1. Field of the Invention
This invention relates to semiconductor chip packaging technology and specifically to the integration of a heatsink element directly into the body of a semiconductor chip package.
2. Related Art
Packaging is one of the final steps in the process of manufacturing semiconductor chips. In packaging, a fabricated semiconductor chip is mounted within a protective housing. At the present moment, the art of semiconductor chip technology has evolved far more quickly than the integrally related technology of packaging the semiconductor chips. The packaging requirements of the newer, smaller, more powerful semiconductor chips are quickly progressing beyond the capabilities of traditional packaging technology and the conventional materials and designs presently utilized are quickly becoming obsolete. The packaging of new semiconductors needs new configurations to accommodate increasing numbers of electrical interconnections, constraints due to decreasing size, and, most importantly, exponentially growing heat transfer needs. The need to adequately transfer heat out of increasingly smaller semiconductor packages has spawned significant interest in the development of new packaging materials and more thermally efficient configurations.
Currently, semiconductor packaging utilizes the art of attaching an external heatsink to improve the heat transfer characteristics of many chip packages which do not adequately transfer heat away from the semiconductor chip. However, with the increasing heat transfer needs of new semiconductor chips the addition of an external heatsink is no longer thermally efficient.
In heat transfer technology, the two most significant modes of heat transfer are heat conduction and heat convection. Heat conduction is the transfer of heat either, through a single solid medium, or from one solid medium to another adjacent solid medium. The transfer of heat through the medium or between mediums is based on a temperature differential, i.e. heat flowing from hot to cold, until an equilibrium is reached. Heat convection is the transfer of heat away from a hot, solid medium to a cooler ambient body of air which has a generally constant temperature. The heat is convected away by warm air currents created by the warming of the air in close proximity to the hot, solid medium. Both of these heat transfer modes are paramount in evaluating the heat transfer characteristics of semiconductor packages.
The heat dissipating characteristics of semiconductor packages are measured by a network of heat transfer pathways through which heat must flow. The heat must be conducted from the chip through various thermal pathways to reach an outer surface of the package exposed to an ambient air body and then be convected away to that ambient air body.
Every packaging material has its own unique thermal characteristics. One of these characteristics is known as thermal conductivity. The thermal conductivity of a material determines the amount of heat that can be conducted through and away from that material. Some materials have high thermal conductivity, such as metals, and other materials have low thermal conductivity, such as rubber or glass. Materials having low thermal conductivity are known as thermal insulators. The most common semiconductor packaging materials, such as glass and glass ceramic composites, which allow for ease of manufacturing, have low thermal conductivities which hinder the dissipation of heat.

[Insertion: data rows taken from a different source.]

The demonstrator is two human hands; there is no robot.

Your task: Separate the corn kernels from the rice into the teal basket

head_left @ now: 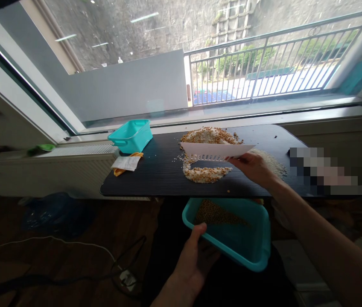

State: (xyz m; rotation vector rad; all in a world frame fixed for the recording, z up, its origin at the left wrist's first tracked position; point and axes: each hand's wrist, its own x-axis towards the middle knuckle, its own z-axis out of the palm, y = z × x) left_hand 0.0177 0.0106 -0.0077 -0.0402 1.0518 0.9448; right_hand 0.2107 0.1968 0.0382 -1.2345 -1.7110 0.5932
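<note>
My left hand [193, 260] grips the near-left rim of a teal plastic bin [251, 247] held below the black table's front edge; yellow grains [216, 213] lie in its far corner. My right hand [254, 168] is closed on the right end of a white slotted scoop [214, 150], which is held upright on the table between two piles of mixed yellow and white grains. One pile [209, 135] lies behind the scoop, a smaller one [205, 174] lies in front of it. White grains [272, 162] are spread to the right of my hand.
The black table [155, 175] stands against a windowsill with a radiator [81, 150] at the left. A second teal bin [131, 135] and a white and orange packet [126, 163] sit at its back left. Cables [72, 245] run over the dark floor below. A blurred patch covers the table's right end.
</note>
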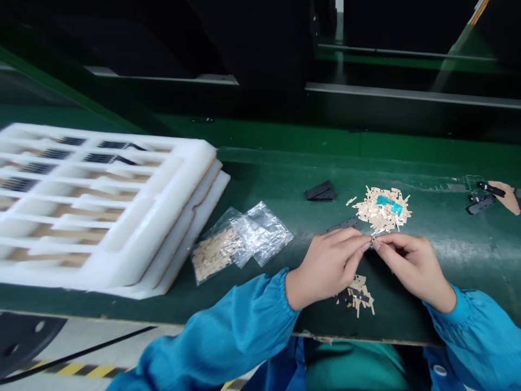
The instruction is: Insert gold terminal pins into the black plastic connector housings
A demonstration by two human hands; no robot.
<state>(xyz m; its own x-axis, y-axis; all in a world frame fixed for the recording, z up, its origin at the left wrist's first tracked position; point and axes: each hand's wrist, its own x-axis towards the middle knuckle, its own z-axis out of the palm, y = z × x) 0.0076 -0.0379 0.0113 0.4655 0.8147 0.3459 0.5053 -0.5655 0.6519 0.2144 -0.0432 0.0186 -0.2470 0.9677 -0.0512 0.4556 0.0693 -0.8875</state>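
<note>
My left hand (pixel 331 263) and my right hand (pixel 413 266) meet over the green table, fingertips pinched on a small light-coloured piece (pixel 373 240). Its exact kind is too small to make out. Just beyond the fingers lies a heap of thin beige pieces (pixel 378 214) with bits of teal film (pixel 389 205) on top. Below my hands, nearer the table edge, is a smaller pile of beige pieces (pixel 360 285) mixed with dark strips. Partly behind my left hand rests a black strip (pixel 345 224).
Stacked white foam trays (pixel 195 179) with black parts in their slots fill the left side. Clear plastic bags (pixel 264 233), one holding beige pieces (pixel 217 254), lie beside them. Black plates (pixel 320 191) sit behind; more black parts (pixel 482 203) are at far right.
</note>
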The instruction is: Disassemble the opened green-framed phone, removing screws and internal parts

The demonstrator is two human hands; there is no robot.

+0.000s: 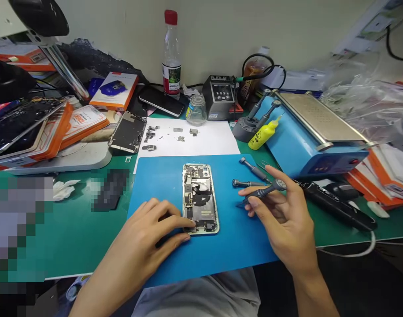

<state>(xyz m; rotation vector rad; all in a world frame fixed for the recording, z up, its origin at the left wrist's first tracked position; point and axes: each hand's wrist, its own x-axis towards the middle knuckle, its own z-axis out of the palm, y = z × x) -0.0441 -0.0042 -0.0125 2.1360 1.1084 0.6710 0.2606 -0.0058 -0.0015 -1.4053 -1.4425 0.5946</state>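
Opened phone [200, 198], internals up, lies mid blue mat [155, 176]. My left hand [155, 231] is spread, fingertips on its lower corner. Right hand [282, 215] pinches a screwdriver [265, 191] well clear of the phone; tip probably bare, hard to see. Best done: press the phone flat, bring the driver in upright, light pressure.

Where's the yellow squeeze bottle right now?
Head view, right of centre: the yellow bottle lies tilted at the blue machine's left end, beside the grey tool stand, beyond the right hand holding a screwdriver.
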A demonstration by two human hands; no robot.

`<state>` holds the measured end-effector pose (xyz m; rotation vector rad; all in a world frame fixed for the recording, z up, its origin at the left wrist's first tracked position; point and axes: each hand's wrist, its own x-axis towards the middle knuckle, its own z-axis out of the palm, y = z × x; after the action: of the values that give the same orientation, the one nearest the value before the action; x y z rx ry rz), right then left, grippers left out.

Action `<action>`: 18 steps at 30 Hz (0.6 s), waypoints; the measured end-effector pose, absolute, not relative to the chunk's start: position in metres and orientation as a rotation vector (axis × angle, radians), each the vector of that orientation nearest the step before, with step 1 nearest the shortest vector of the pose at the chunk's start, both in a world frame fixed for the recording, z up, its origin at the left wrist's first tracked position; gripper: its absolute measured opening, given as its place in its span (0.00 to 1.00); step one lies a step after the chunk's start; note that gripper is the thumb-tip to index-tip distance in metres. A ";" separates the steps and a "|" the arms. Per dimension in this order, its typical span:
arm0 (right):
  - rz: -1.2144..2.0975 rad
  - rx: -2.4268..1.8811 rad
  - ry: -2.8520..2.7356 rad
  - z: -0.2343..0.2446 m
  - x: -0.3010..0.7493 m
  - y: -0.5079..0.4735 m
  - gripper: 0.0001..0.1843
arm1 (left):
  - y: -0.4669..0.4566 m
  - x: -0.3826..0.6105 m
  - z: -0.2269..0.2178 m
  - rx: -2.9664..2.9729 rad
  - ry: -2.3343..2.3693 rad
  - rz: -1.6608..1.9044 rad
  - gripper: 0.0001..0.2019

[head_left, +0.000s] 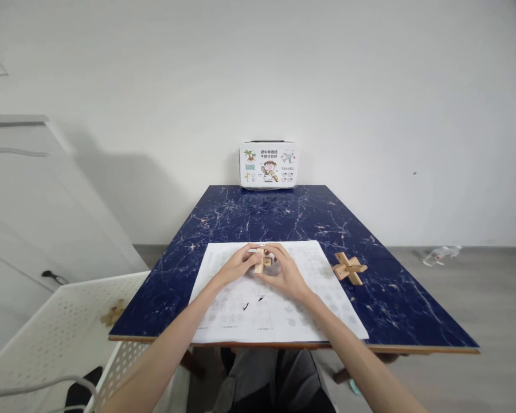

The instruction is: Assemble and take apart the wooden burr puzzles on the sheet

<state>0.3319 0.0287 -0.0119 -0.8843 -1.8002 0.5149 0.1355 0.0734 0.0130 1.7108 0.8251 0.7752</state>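
Over a printed white sheet [223,307], I hold a small wooden block puzzle [260,265] between both hands. My left hand [241,264] grips its left side, thumb against the front of an upright light-wood piece. From the right, my right hand [287,274] curves around it, fingers at the top and thumb near the bottom. A shorter wooden piece juts out towards the right palm. Part of the puzzle is hidden behind my fingers. To the right of the sheet, a cross-shaped wooden puzzle [349,268] lies on the blue marbled table [391,304].
A white case with cartoon prints [269,165] stands at the table's far edge against the wall. Left of the table is a white perforated basket [34,327] with wooden pieces [112,313] and a dark object inside. A clear plastic bottle [442,255] lies on the floor at right.
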 end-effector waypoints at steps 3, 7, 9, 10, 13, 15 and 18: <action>0.497 -0.886 -1.810 -0.013 0.331 0.030 0.30 | 0.074 0.135 0.013 1.701 0.827 0.779 0.24; 0.462 -0.932 -1.840 -0.015 0.332 0.031 0.30 | 0.075 0.135 0.014 1.701 0.841 0.822 0.23; 0.430 -0.951 -1.849 -0.017 0.333 0.031 0.27 | 0.076 0.135 0.015 1.689 0.876 0.866 0.23; 0.414 -0.960 -1.854 -0.018 0.333 0.031 0.24 | 0.077 0.135 0.014 1.681 0.893 0.885 0.23; 0.382 -0.984 -1.875 -0.021 0.333 0.032 0.15 | 0.078 0.134 0.014 1.668 0.921 0.911 0.24; 0.381 -0.996 -1.882 -0.022 0.333 0.033 0.13 | 0.078 0.134 0.014 1.670 0.925 0.911 0.24; 0.402 -1.026 -1.869 -0.023 0.333 0.033 0.12 | 0.076 0.135 0.016 1.675 0.916 0.897 0.25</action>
<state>0.3334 0.0333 -0.0228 -1.0259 -1.8694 0.4024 0.1346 0.0765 0.0156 1.6748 0.9158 0.8973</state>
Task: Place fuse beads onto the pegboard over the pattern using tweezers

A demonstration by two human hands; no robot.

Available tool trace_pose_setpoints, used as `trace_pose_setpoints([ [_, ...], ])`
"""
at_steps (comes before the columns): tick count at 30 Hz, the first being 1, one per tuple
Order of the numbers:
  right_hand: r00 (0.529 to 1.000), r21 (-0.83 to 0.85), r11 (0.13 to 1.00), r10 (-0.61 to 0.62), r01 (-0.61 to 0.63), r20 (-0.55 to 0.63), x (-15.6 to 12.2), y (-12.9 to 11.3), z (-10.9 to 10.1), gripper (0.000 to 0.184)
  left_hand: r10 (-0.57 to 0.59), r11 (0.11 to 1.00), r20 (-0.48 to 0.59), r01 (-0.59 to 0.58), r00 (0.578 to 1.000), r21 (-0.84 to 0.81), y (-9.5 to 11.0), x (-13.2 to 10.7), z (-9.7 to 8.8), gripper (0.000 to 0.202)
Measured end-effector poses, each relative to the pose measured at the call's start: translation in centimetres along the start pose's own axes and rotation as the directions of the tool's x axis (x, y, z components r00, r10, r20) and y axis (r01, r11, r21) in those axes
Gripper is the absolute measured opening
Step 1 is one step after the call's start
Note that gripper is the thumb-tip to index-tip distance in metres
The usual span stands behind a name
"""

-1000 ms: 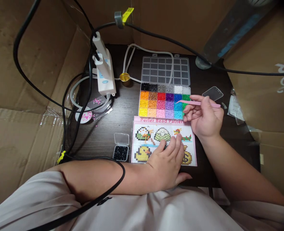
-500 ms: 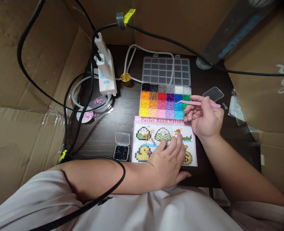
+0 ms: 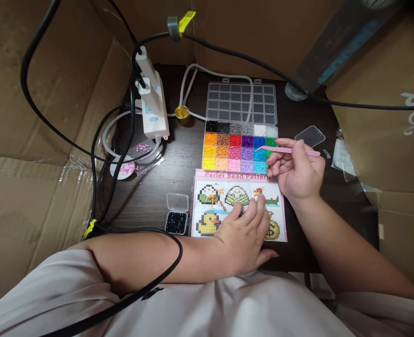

Depending on the construction of the semiconductor package, a package may have only a few materials or may have a multitude of various materials of varying thermal conductivity through which heat must be conducted to reach the ambient air. Because thermal conductivities are coupled together where materials meet, similar to electrical resistances, the more materials present between the source of heat generation and the ambient air mass, the more restricted the heat conduction will be.
Once heat from the semiconductor chip has been conducted through the various materials of the package and reaches the surface of the package it must be convected away to an ambient air mass. This process involves another thermal pathway.
As noted previously, heat transfer from the external surfaces of semiconductor packages is normally handled by the external addition of specially configured heatsinks which are mounted over the areas of greatest heat generation. This allows the heat to be conducted from the surface of the package, which usually has a low thermal conductivity, into the heatsink, which preferably has a high thermal conductivity and a large surface area, and then be convected away to the ambient air mass. The shape of the heatsinks are configured to allow for a large surface area which increases heat convection away from the package. In previous applications, where the heat generation of semiconductor chips was moderate the addition of an external heatsink worked well. The additional heat transfer capability created by externally bonding the heatsink to the package was sufficient to transfer any heat generated by the chip.
However, as heat generation has increased exponentially in the newer, smaller semiconductors, the effectiveness of externally mounted heatsinks has decreased. The thermal pathways of the package and heatsink can no longer adequately transfer the heat generated and can subsequently cause malfunctions within the semiconductors.
A major heat transfer problem common to many semiconductor packages is the configuration of the package and the mounting location of the semiconductor chip. Advantageously locating the chip can eliminate several thermal boundaries and increase heat transfer. Because the chip is routinely attached to an internal substrate, usually ceramic alumina, the heat generated from the chip must pass through that substrate before it reaches the heatsink mounted on the outer surface of the package. The substrate, along with the bonding material used to attach the external heatsink, add thermal barriers to the package and limit the maximum heat transfer capability of the package.
Accordingly, the purpose of the present invention is to overcome the packaging problems associated with the transfer of heat out of semiconductor packages.